# [WHAT TO DO]
Return verbatim all lines from the first one in the records to the line with "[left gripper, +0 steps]", both ends kept.
╭──
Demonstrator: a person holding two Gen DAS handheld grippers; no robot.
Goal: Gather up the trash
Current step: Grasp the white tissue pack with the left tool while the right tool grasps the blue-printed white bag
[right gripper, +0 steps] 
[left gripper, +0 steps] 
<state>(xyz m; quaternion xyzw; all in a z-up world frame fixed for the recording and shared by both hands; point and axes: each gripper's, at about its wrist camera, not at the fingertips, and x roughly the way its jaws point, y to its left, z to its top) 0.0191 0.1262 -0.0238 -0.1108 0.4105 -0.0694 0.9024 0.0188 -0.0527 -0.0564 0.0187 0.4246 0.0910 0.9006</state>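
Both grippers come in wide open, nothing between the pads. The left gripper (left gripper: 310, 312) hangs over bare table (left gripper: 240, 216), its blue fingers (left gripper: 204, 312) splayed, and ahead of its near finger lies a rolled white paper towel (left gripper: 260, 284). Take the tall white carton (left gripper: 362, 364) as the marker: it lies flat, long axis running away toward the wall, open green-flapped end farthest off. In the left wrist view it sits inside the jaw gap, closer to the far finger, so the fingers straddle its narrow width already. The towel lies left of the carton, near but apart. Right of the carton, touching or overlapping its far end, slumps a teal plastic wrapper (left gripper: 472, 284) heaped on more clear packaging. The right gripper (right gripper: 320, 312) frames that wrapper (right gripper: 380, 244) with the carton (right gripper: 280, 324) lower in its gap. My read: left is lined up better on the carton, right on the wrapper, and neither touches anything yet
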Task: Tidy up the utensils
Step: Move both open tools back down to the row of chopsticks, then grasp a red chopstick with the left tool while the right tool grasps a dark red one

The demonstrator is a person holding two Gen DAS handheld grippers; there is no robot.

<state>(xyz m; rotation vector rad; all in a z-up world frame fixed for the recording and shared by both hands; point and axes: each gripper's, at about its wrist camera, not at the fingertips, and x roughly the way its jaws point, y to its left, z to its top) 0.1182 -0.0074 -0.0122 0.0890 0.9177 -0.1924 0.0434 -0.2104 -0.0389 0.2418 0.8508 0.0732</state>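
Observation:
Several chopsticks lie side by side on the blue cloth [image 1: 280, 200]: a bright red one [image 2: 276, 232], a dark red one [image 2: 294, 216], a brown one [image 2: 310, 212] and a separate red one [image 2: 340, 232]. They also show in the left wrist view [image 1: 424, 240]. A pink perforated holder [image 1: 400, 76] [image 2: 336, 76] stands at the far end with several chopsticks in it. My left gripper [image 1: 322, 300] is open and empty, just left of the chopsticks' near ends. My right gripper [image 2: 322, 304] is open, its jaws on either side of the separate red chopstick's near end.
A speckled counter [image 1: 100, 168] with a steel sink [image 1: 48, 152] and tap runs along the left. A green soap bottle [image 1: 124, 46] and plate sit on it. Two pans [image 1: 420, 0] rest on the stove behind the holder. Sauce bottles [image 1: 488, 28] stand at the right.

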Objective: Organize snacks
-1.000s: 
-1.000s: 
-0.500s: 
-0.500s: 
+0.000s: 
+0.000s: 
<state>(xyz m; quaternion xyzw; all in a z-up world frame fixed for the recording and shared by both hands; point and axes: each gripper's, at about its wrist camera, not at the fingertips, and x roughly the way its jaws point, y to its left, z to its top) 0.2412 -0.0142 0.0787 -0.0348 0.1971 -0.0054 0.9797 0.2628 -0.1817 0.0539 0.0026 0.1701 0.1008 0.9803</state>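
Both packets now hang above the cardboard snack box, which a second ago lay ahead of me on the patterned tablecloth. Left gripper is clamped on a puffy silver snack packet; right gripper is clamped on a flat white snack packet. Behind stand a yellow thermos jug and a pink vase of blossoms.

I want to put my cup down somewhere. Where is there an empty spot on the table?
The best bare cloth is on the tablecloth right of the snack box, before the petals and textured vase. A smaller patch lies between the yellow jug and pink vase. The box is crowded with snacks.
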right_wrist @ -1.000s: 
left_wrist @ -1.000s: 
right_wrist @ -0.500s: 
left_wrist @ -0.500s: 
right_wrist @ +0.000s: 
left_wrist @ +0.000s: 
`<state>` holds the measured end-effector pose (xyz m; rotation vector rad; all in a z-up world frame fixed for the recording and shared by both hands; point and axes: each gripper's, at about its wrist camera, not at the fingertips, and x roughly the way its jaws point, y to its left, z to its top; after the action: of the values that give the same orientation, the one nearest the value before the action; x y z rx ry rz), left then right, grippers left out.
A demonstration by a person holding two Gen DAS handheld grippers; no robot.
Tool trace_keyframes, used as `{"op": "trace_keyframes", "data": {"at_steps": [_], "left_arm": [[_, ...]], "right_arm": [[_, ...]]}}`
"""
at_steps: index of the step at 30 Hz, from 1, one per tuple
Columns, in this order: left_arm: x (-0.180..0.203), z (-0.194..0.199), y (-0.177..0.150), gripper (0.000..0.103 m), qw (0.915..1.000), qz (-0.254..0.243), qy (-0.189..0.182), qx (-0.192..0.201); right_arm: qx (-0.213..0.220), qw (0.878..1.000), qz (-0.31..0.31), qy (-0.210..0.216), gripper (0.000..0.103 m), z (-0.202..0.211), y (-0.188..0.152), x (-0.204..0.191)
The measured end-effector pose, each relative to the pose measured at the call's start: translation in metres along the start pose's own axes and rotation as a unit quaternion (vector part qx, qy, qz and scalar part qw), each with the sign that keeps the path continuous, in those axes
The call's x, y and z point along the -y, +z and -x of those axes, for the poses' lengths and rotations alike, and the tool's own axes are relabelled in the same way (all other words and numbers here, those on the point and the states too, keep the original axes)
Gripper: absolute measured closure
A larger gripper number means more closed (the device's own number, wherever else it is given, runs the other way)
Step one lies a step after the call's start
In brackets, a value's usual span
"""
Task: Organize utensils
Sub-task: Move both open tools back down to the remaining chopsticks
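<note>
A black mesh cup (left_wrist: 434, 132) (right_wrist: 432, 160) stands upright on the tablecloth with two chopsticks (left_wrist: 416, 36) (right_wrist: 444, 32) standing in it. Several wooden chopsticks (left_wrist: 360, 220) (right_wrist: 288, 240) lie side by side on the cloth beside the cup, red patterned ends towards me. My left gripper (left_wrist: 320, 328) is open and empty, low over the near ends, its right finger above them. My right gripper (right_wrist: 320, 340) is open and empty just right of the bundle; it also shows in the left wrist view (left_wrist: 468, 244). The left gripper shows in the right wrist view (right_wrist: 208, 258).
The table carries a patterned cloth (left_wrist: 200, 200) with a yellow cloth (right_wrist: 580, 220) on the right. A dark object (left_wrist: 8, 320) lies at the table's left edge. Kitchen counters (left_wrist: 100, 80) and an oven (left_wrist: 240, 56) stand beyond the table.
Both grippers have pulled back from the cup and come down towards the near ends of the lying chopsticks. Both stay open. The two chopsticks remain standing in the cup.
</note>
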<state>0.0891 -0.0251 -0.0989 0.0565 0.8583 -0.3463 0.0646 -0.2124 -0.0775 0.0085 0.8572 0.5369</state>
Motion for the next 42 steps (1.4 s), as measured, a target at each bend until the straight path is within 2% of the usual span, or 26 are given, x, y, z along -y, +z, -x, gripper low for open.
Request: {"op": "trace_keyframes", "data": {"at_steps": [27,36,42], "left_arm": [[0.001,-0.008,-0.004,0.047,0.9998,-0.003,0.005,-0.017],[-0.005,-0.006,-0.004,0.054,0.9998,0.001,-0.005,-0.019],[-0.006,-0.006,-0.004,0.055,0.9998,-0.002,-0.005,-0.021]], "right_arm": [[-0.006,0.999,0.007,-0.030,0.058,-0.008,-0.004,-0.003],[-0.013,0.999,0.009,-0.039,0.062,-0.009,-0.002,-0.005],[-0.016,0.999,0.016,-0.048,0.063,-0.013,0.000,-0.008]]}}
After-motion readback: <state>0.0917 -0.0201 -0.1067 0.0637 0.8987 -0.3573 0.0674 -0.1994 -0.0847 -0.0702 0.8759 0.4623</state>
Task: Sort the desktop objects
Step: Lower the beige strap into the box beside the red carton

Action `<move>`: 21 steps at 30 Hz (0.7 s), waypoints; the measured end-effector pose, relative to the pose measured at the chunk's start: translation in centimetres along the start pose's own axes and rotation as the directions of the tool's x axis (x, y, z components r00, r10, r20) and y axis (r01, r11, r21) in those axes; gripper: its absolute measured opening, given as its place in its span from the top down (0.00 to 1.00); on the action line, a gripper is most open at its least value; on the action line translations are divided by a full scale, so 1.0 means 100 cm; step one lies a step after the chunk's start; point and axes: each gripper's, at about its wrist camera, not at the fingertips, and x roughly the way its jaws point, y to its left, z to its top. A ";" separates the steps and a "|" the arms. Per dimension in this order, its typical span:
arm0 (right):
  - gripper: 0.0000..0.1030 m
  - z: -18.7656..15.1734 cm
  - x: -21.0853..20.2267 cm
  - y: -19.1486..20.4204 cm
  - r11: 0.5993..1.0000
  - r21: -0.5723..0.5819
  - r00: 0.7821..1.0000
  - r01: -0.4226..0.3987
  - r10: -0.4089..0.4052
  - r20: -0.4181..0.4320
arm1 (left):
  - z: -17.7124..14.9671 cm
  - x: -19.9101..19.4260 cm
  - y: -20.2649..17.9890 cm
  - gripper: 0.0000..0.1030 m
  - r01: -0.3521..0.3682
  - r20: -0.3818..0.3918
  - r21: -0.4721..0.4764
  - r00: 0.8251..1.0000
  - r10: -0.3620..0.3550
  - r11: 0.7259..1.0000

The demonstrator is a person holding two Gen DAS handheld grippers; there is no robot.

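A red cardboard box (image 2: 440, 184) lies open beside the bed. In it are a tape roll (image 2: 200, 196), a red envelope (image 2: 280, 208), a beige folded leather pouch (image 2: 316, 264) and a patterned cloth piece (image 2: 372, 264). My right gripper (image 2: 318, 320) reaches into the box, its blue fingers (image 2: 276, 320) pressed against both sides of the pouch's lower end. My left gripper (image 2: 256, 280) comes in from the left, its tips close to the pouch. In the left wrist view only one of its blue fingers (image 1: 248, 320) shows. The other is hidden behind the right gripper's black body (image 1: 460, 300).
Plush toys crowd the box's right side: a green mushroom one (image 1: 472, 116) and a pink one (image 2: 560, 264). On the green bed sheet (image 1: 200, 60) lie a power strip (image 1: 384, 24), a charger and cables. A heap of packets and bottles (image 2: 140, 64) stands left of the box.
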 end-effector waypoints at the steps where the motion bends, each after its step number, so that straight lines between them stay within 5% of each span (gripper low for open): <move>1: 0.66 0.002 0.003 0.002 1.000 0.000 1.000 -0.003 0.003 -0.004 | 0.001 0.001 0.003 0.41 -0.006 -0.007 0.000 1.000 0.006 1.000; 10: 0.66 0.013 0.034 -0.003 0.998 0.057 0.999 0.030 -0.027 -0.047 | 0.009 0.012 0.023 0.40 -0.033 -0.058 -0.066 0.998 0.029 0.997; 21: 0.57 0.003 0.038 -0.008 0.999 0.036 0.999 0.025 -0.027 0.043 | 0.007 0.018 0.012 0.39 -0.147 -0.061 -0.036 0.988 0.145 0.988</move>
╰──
# [YOUR SOLUTION]
Demonstrator: a person holding two Gen DAS handheld grippers; no robot.
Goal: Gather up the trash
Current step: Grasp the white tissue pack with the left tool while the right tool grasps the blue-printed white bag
[right gripper, +0 steps] 
[left gripper, +0 steps] 

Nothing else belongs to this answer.